Because they are much smaller wolves the best way to travel with a small canine is to cook it in a casserole. Then you just freeze the casserole, wrap it in bubble wrap and carry it in one of those little cooler bags.
I am a scarred veteran of travel with canines.
I recently survived a long airplane trip with Jazz, our family canine.
Jazz is a rescue dog and the dumbest Jack Russell in history.
Calling dogs “rescue dogs” is becoming a popular way to excuse a pet’s bad manners.
Some women are now calling their husbands “rescue husbands”.
On my last trip ever with a canine, Jazz and I were returning from a family visit to Seattle. The first leg on the return trip was Seattle to Vegas.
I had learned on the trip west that Jazz hated airplanes.
Jazz had yipyapped the whole way to Seattle.
It was an exhausting six hours.
For the return event the vet suggested tranquilizers.
He said two tablets.
I set my mind on four.
At eight in the morning, I gave Jazz a pill.
At nine I gave Jazz another pill.
At ten, in the airport, she had her third pill and she was more alert than I was.
I walked her through the terminal. She barked at everyone.
She did not like the escalators but she was nimble in her entrance, rise and exit.
At the waiting area she barked fiercely at a decimated kid sitting next to us who appeared to be recovering from chemotherapy.
The kid looked weary and sad, and Jazz barked at him incessantly.
He got up and left for another seat.
I gave Jazz another pill.
I am an old white guy.
While waiting in the numbered Southwest line, Jazz whined and struggled to get out of the carrier.
People were looking at me disapprovingly.
“Look at the old, white guy hurting the little dog.”
We boarded the plane.
“No, you can’t sit in the exit row you have a dog. You are an old white guy with a little dog and you would be no good in an emergency.”
I put Jazz’s backside under the seat in front of me. She began to howl.
It was time for Plan B.
Plan B involved a small dropper bottle of marijuana oil developed for dogs with anxiety.
I had scored some at a pot shop in Seattle. I also had a baggie of salami slices.
Plan B was to feed Jazz salami coated with marijuana oil.
I steadied Jazz between my knees, and dripped oil onto the salami and into Jazz.
Jazz gobbled the salami.
People were staring. They smelled pot.
“That silly old white guy is doing drugs with that dog.”
The bottle started leaking. The oil was on my fingers. It was on my clothes.
Everyone smelled pot and salami.
I smelled like a freshman pizza party.
Jazz got the munchies from the oil. Jazz wanted all that salami …NOW !!
Jazz was scrambling from the carrier… SALAMI…!!!…more SALAMI…!!
She dove at the bag of salami. I dropped the marijuana bottle and it rolled, dribbling, into the aisle.
Then it occurred to me.
We were 35,000 feet in the air.
We were not on the ground in Seattle where there is a liberal attitude toward marijuana use.

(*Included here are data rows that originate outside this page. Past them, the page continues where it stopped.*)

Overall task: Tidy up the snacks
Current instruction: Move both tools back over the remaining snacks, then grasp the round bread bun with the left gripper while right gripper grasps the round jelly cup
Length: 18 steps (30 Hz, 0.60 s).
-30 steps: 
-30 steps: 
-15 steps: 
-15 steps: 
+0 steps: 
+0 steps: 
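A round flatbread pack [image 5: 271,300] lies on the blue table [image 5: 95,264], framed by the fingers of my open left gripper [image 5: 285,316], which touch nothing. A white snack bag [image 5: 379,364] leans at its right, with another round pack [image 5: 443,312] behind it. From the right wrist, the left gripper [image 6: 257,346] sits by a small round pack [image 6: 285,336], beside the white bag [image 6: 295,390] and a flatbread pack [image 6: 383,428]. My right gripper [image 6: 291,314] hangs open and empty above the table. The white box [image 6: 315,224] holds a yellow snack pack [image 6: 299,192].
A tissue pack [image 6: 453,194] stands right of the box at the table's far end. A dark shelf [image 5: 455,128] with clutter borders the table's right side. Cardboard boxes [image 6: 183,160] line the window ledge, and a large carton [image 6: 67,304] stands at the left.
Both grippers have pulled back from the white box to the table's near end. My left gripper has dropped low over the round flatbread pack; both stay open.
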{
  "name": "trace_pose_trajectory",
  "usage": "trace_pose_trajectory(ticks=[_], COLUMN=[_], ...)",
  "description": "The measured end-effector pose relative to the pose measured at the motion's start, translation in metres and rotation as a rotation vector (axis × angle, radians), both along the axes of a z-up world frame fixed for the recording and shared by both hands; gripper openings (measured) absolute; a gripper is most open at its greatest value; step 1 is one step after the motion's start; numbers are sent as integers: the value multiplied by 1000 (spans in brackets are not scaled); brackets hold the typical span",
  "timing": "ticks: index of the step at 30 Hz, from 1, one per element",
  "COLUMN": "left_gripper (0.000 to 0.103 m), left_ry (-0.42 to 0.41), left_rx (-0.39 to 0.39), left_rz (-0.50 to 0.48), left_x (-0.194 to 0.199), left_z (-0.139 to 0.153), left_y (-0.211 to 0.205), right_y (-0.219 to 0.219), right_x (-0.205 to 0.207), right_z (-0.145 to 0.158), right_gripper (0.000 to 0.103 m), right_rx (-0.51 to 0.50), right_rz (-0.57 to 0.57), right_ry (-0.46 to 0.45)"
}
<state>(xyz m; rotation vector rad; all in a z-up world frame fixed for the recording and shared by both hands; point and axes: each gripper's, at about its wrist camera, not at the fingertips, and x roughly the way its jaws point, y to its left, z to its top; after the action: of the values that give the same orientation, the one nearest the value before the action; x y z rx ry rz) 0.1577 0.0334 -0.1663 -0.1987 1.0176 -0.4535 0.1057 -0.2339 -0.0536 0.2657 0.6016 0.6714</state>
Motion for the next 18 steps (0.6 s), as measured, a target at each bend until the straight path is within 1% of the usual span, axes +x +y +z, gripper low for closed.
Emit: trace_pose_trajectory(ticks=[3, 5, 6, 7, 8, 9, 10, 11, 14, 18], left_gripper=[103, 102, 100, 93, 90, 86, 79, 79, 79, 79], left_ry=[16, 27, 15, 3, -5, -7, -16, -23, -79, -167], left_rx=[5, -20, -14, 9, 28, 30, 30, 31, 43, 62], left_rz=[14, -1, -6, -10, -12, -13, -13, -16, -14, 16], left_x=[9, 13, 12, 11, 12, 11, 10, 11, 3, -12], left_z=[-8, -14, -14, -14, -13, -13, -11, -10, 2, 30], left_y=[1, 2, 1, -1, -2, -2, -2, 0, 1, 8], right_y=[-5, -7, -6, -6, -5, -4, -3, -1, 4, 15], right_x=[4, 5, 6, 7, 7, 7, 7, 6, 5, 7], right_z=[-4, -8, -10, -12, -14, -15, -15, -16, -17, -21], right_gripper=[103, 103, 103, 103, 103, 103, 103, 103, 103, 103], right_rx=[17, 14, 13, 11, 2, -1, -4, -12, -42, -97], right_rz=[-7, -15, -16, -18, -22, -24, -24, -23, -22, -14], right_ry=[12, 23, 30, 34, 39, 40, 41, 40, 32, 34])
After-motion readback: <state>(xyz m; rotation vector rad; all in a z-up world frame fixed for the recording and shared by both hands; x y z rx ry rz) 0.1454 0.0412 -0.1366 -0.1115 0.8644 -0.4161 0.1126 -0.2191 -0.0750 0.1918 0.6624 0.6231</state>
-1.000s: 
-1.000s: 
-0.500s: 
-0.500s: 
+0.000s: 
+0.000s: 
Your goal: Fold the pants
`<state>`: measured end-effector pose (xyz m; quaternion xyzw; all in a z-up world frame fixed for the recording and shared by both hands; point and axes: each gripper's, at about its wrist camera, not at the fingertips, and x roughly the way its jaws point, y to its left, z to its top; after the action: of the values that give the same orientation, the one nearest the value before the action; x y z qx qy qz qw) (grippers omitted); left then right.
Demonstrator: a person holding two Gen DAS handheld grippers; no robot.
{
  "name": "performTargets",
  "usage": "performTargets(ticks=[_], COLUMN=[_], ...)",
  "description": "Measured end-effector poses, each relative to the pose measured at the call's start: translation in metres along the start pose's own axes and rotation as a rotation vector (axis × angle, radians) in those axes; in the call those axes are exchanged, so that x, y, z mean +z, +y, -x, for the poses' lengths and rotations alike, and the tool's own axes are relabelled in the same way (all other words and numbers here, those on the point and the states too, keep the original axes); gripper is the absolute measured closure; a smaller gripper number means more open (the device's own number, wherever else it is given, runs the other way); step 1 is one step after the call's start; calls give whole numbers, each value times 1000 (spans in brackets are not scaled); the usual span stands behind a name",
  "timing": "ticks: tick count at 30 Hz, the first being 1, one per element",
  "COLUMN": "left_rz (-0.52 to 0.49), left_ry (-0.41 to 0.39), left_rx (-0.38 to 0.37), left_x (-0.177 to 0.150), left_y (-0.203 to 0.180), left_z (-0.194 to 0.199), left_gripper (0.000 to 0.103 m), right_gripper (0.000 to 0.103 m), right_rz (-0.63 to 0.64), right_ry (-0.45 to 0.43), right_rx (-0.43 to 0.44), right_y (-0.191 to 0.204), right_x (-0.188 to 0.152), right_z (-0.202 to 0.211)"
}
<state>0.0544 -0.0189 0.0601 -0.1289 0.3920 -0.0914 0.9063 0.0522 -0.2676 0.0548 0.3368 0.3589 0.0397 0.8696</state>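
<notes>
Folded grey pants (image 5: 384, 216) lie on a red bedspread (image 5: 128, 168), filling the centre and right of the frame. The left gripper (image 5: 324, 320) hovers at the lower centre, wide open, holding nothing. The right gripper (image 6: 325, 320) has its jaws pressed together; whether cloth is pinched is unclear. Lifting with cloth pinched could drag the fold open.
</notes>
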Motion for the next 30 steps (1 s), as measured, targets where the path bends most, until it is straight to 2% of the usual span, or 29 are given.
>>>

We were on an airplane – federal jurisdiction – where marijuana is still an illegal substance – and the feds take a very dim view of anyone screwing around on an airplane.
I was going to jail with this dog.
We were not arrested.
Jazz was manifestly stoned by the time we landed in Vegas.
She staggered off the plane.
She had done her weight in drugs.
A canine Hunter S Thompson.
Fear and Loathing in Las Vegas.
I am grateful we both survived.
I will never again travel with a dog on an airplane unless it is in a casserole.